General Philip Sheridan is another celebrated "war hero" who followed in Sherman’s footsteps in attacking defenseless civilians. After the Confederate army had finally evacuated the Shenandoah Valley in the autumn of 1864 Sheridan’s 35,000 infantry troops essentially burned the entire valley to the ground. As Sheridan described it in a letter to General Grant, in the first few days he "destroyed over 2200 barns . . . over 70 mills . . . have driven in front of the army over 4000 head of stock, and have killed . . . not less than 3000 sheep. . . . Tomorrow I will continue the destruction."

In letters home Sheridan’s troops described themselves as "barn burners" and "destroyers of homes." One soldier wrote home that he had personally set 60 private homes on fire and opined that "it was a hard looking sight to see the women and children turned out of doors at this season of the year." A Sergeant William T. Patterson wrote that "the whole country around is wrapped in flames, the heavens are aglow with the light thereof . . . such mourning, such lamentations, such crying and pleading for mercy [by defenseless women]... I never saw or want to see again."

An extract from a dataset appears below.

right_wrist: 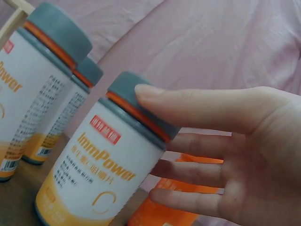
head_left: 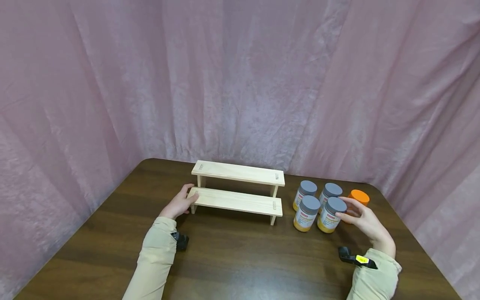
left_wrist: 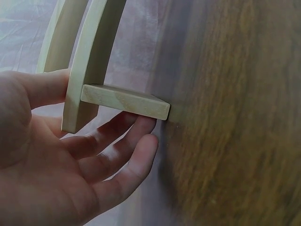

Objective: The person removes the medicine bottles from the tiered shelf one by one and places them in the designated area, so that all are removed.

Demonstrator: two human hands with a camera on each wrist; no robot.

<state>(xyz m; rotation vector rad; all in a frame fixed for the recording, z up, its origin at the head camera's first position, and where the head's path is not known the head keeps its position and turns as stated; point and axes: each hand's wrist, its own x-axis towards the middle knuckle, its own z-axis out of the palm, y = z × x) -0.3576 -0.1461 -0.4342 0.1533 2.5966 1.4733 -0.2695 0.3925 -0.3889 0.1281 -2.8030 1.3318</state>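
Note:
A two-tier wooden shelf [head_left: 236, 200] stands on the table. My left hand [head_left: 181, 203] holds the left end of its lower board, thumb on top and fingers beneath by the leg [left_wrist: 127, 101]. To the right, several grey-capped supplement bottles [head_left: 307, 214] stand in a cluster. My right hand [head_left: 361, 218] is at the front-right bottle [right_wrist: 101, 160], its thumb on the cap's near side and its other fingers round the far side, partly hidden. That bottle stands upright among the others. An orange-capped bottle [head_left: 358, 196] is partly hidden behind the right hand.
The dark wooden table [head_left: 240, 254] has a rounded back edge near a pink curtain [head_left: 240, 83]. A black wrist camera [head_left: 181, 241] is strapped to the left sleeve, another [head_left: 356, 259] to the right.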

As horrific as the burning of the Shenandoah Valley was, Grimsley concluded that it was actually "one of the more controlled acts of destruction during the war’s final year." After it was all over Lincoln personally conveyed to Sheridan "the thanks of the Nation."
Lately liberal states like CA have been threatening succession because they have so much hatred for Trump. If they follow through, should a Sherman or Sheridan be sent against them? Perhaps a nice scorched earth policy? After their defeat, we can make sure they have no statues honoring those who tried to leave.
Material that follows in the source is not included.